Mice have a diet of a variety of foods, such as seeds, grains and nuts requiring only about 1/10 ounce of food each day, and can live without access to fresh water up to a year as long as their solid food is fairly moist.
One of the main problems faced from having a mouse in your house is their contamination of food with their urine and feces. Their gnawing on wood, paper, cloth, books and insulation on wiring can also pose a real threat for any homeowner. This can be noted by observing gnawing leaves paired tooth marks about 1/8 inch wide and also seeing droppings which are rod-shaped and about 1/3 to ¼ inches long. Mice can also consume considerable quantities of stored seed and grains from farmers and granaries.
Mice can carry a wide variety of diseases transmissible to humans. A very real problem with the infestation of mice is the Hantavirus which has been a threat in the arid southwestern part of the country. Another major concern is Salmonellosis which is transmitted by mice and is a concern in food storage and preparation areas.
Mice are very tenacious in their ability to enter a dwelling as they only need an opening no larger than the size of a Number 2 pencil and can easily climb interior walls making exclusion very difficult. Thorough examinations need to be made periodically to assure that all points of entry (foundations, utility pipes and wires passing into the house) are secure.
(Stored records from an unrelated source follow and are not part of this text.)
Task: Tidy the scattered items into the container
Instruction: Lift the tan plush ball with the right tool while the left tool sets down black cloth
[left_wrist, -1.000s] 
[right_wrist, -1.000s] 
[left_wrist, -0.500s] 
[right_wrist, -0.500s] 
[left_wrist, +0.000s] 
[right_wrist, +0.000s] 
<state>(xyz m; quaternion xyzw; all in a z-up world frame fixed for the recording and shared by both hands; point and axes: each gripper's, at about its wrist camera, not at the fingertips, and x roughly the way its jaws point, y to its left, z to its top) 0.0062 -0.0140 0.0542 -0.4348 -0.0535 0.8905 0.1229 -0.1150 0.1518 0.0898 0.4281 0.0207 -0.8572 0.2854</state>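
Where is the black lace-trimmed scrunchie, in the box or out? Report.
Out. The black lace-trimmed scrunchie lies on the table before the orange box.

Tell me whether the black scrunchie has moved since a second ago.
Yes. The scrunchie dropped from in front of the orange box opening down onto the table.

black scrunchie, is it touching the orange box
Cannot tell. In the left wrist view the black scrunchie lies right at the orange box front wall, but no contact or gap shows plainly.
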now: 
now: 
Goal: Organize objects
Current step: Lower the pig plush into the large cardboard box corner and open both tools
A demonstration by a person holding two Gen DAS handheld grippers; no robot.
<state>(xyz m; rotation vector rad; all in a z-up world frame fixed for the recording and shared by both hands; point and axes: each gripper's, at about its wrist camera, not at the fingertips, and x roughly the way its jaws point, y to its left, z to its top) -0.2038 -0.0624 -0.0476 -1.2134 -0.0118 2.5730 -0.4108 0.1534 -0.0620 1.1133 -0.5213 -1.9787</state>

Baby powder or talc can be sprinkled along the inside perimeters of walls and thresholds which can show tracks where mice are active and can be instrumental in helping decide where exclusion efforts are needed.
In those areas that are not secure, wire mesh or quick-drying cement can be used to plug cracks around drainpipes and other small areas of entry. Also, galvanized window screening can be balled and stuffed into larger openings that are then finished with caulking or cement. Expanding-foam insulation can also be used for filling small to medium size openings.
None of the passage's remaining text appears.